Task instructions:
Check each line of the entries below for the word "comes", and copy the lines that have it.

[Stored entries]
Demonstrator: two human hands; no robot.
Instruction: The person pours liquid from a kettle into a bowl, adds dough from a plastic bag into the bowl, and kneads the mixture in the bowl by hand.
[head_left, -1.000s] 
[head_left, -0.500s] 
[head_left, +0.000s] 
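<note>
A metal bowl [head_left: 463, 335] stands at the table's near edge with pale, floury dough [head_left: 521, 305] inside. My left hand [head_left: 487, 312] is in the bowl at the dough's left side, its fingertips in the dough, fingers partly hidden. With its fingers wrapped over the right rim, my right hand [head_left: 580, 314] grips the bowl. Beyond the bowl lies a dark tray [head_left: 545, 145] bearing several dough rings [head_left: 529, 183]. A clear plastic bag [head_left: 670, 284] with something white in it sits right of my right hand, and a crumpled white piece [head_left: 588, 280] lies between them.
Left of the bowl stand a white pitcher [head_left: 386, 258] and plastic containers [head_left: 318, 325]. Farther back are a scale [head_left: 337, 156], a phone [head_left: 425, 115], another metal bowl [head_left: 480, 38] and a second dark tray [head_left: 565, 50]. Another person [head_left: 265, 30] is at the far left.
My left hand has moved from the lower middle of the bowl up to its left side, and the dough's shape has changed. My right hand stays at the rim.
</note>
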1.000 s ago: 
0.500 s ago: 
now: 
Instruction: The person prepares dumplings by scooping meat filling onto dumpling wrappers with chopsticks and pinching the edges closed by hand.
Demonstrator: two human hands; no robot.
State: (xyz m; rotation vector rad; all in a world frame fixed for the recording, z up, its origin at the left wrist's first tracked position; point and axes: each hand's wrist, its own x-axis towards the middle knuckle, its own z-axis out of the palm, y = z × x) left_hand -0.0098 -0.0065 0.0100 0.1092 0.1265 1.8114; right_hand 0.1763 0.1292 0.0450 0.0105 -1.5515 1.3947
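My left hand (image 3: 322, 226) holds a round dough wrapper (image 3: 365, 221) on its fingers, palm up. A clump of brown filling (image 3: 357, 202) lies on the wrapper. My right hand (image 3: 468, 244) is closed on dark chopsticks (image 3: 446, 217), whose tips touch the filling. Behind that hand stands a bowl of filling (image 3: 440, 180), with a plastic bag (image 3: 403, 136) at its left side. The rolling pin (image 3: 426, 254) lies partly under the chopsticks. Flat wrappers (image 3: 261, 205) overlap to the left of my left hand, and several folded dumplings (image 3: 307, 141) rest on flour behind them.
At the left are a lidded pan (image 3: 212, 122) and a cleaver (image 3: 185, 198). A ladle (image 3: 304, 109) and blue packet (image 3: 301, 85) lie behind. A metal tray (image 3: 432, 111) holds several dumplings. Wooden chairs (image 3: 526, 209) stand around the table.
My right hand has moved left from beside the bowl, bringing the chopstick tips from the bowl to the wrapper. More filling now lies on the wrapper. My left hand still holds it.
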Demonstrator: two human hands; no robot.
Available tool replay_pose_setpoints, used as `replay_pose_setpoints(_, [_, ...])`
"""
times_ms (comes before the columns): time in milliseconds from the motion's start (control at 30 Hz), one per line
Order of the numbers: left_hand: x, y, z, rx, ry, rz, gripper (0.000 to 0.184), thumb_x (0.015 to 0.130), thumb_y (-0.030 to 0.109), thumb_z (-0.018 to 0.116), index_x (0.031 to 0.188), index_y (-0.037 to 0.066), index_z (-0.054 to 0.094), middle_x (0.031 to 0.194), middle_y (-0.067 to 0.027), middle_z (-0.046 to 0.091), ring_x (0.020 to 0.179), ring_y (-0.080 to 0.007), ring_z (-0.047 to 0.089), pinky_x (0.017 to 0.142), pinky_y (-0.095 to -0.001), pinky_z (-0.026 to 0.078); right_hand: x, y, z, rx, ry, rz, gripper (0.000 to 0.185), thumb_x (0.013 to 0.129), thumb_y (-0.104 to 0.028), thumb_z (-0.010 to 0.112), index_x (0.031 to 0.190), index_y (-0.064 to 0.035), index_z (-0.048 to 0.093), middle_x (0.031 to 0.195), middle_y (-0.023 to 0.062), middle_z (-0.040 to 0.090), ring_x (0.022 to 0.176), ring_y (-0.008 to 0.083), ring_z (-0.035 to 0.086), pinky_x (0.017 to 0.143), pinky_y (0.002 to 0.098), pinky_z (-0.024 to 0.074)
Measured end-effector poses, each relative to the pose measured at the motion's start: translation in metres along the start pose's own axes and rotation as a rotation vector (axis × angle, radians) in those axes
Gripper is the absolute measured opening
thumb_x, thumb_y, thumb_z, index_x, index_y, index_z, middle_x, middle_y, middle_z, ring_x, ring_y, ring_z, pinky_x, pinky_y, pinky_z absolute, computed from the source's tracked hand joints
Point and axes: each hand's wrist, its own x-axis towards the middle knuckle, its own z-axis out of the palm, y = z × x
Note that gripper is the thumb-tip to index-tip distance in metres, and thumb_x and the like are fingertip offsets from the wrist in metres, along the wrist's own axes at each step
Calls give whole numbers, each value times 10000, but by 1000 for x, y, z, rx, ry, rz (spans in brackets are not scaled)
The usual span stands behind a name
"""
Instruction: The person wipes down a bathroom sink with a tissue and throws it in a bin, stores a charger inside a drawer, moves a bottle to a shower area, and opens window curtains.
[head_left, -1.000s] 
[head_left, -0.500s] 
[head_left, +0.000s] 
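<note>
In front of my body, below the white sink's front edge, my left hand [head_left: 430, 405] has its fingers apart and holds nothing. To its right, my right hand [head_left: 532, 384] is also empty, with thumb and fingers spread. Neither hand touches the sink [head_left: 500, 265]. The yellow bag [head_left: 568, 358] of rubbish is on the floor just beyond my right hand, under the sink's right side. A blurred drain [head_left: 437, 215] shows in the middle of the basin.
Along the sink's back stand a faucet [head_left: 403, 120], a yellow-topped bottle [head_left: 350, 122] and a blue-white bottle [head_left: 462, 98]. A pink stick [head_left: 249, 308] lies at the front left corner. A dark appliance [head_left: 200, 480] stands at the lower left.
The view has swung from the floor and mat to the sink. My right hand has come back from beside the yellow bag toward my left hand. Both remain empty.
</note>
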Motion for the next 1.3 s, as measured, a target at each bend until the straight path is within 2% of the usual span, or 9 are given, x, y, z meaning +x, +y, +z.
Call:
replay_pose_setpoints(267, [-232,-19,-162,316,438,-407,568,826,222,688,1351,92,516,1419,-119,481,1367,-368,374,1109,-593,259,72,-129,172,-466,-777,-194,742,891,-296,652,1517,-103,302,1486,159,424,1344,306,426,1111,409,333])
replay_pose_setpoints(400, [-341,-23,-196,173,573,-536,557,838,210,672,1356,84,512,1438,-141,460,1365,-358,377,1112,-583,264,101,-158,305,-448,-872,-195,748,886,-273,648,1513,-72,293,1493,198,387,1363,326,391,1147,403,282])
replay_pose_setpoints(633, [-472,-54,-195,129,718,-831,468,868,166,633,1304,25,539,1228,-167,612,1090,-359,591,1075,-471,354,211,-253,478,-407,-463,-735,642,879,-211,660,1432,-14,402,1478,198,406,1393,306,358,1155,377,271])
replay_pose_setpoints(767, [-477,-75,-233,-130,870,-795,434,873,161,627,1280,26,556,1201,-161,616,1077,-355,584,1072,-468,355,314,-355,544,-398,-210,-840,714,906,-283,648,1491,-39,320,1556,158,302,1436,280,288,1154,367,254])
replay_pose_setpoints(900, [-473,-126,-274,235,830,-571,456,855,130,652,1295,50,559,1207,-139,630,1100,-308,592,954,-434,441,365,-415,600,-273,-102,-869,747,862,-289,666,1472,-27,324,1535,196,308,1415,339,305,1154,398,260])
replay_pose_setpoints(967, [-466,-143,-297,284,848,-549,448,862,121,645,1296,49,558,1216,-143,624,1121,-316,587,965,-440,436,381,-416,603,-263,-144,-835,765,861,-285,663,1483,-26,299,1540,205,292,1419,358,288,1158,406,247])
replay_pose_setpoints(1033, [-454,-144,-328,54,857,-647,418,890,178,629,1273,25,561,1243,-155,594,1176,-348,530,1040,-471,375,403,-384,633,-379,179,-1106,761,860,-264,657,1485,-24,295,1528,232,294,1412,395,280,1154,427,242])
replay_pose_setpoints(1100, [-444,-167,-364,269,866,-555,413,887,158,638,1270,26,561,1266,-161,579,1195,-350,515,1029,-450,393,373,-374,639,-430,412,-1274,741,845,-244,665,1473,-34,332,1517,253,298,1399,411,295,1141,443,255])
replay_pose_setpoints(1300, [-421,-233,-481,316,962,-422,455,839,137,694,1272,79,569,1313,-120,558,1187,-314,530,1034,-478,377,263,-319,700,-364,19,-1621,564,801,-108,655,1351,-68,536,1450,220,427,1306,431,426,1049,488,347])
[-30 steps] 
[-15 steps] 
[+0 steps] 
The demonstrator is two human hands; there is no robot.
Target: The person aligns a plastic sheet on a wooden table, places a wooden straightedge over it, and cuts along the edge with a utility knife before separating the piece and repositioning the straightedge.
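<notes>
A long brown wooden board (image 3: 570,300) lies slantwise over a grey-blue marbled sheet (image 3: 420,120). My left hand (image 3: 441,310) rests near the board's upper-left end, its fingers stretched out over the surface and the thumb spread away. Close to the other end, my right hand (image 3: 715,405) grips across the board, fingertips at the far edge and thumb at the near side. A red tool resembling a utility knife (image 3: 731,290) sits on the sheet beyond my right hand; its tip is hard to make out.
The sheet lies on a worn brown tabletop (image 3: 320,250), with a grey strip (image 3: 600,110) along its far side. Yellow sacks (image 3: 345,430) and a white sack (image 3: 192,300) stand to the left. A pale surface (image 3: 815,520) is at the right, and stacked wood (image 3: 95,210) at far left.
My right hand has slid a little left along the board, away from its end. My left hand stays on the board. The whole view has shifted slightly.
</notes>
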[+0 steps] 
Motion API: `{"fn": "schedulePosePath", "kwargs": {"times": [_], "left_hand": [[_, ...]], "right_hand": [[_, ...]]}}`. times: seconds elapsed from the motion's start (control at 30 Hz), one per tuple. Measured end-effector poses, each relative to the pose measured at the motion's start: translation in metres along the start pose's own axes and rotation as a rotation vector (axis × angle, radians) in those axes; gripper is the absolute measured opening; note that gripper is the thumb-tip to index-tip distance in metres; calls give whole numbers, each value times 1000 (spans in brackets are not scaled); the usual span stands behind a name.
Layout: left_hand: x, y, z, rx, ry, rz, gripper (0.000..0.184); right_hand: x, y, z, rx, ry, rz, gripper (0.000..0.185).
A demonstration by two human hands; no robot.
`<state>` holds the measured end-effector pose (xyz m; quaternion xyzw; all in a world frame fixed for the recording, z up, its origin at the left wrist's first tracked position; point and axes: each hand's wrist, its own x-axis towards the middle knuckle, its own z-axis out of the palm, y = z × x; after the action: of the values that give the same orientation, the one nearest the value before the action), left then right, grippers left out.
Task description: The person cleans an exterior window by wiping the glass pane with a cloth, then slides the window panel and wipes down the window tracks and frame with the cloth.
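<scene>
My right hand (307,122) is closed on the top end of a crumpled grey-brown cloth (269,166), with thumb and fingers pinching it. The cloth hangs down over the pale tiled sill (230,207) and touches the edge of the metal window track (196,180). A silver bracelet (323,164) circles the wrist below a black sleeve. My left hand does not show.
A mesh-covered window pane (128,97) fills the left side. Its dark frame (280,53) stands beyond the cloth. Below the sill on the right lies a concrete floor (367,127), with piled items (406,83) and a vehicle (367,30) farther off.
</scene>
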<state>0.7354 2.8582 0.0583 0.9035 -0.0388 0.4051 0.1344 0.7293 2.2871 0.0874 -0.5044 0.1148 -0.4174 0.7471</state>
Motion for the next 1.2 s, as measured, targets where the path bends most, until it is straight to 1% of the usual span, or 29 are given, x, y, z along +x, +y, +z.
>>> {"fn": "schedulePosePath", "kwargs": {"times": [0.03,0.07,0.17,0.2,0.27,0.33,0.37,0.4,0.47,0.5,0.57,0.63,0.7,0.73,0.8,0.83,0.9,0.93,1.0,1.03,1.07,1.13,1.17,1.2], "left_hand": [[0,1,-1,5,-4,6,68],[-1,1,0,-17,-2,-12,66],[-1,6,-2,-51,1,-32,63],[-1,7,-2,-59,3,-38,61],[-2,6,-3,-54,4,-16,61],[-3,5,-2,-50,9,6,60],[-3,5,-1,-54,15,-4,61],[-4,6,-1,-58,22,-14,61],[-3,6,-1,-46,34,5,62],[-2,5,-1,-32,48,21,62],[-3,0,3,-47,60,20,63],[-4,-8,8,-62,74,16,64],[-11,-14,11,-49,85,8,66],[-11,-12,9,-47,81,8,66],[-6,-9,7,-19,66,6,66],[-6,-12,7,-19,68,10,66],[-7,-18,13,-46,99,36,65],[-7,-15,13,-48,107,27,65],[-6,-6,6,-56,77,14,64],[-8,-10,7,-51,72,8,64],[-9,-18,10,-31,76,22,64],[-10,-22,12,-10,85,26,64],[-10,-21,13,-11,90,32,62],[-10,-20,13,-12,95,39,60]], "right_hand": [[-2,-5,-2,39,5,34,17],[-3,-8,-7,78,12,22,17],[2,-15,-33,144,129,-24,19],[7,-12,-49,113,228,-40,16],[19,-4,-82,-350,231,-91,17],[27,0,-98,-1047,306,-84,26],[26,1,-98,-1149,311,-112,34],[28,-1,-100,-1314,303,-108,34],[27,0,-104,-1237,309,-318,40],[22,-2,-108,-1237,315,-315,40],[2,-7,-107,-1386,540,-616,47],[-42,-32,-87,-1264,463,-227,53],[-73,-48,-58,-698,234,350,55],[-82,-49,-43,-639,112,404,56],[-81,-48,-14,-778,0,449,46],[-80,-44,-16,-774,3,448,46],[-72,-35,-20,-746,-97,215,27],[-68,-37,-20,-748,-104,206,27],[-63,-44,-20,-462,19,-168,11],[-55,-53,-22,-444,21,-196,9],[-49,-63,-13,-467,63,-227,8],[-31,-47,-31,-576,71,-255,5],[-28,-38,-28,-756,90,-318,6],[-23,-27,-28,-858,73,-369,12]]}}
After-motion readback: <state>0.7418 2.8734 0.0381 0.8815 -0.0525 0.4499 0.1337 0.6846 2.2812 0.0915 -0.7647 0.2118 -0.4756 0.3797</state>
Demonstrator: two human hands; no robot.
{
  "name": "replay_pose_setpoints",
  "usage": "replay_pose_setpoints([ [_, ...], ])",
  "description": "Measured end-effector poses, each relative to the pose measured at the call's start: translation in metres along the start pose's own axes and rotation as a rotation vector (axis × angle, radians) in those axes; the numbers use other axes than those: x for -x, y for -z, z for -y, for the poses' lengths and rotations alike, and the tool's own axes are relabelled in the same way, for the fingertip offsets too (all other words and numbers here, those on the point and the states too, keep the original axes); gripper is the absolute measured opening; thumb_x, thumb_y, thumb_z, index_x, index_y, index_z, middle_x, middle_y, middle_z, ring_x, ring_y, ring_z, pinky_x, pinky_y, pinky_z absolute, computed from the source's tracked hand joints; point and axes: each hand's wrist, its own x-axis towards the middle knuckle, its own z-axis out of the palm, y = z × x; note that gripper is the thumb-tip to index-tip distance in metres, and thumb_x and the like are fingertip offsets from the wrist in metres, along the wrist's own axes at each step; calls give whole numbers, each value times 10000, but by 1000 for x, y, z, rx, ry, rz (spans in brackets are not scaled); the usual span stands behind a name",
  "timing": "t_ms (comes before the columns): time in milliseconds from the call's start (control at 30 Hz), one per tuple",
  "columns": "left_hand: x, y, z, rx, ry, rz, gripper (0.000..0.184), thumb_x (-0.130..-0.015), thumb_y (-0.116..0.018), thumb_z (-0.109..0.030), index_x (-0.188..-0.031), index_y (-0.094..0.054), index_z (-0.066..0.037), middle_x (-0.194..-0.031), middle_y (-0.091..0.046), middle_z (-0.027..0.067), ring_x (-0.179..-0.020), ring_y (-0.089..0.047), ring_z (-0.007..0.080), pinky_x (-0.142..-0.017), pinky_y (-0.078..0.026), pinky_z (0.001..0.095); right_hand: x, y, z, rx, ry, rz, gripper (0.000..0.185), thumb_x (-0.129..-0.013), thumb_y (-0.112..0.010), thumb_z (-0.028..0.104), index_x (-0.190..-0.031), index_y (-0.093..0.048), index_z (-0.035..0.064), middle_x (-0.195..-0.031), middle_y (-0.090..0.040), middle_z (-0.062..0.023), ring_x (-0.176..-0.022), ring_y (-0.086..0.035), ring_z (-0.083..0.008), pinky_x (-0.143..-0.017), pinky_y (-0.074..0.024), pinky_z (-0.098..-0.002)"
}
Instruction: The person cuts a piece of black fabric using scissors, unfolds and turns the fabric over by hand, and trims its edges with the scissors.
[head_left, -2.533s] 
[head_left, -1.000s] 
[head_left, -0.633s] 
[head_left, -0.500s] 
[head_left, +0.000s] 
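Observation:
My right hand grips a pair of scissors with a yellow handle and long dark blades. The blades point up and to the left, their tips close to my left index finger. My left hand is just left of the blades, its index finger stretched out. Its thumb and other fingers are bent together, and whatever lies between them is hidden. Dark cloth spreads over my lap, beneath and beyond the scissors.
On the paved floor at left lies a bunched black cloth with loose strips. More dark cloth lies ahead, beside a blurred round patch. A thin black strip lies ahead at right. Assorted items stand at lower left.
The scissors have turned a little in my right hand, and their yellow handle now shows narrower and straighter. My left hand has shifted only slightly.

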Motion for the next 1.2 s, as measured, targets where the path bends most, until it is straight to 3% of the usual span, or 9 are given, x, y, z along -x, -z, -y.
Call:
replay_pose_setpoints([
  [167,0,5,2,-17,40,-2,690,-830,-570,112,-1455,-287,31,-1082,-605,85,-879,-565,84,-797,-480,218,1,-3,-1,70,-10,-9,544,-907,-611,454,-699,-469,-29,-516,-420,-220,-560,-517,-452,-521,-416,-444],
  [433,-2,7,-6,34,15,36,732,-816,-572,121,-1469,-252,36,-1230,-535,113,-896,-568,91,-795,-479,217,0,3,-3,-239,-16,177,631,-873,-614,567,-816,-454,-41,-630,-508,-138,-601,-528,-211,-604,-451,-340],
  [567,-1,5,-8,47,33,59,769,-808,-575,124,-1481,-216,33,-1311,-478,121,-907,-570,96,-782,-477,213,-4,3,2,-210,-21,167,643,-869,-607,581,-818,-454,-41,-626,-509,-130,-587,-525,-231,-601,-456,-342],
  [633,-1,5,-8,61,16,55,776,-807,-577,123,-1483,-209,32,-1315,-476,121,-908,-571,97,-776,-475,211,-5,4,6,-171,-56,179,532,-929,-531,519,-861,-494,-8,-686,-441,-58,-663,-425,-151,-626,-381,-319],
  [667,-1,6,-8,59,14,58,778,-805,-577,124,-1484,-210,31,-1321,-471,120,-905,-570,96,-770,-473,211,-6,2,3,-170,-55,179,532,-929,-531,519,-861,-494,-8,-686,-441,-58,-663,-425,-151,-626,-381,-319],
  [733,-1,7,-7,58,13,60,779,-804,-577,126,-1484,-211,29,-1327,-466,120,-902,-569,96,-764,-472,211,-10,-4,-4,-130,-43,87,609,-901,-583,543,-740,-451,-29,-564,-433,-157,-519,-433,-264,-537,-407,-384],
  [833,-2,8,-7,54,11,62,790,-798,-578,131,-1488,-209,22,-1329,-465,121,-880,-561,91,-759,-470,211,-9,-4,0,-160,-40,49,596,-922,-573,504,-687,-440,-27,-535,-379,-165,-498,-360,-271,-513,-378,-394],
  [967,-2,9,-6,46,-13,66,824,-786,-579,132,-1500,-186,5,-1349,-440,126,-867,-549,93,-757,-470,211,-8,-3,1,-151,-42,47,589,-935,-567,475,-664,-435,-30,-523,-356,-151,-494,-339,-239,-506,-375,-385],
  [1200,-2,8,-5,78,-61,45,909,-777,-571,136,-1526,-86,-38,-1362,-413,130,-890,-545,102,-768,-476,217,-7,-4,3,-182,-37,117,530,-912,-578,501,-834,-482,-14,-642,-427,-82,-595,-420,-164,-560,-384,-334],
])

Answer below:
times_ms (comes before the columns): time in milliseconds from the motion's start (control at 30 Hz), one per line
  "timing": "t_ms (comes before the columns): time in milliseconds from the call's start (control at 30 Hz), one per tuple",

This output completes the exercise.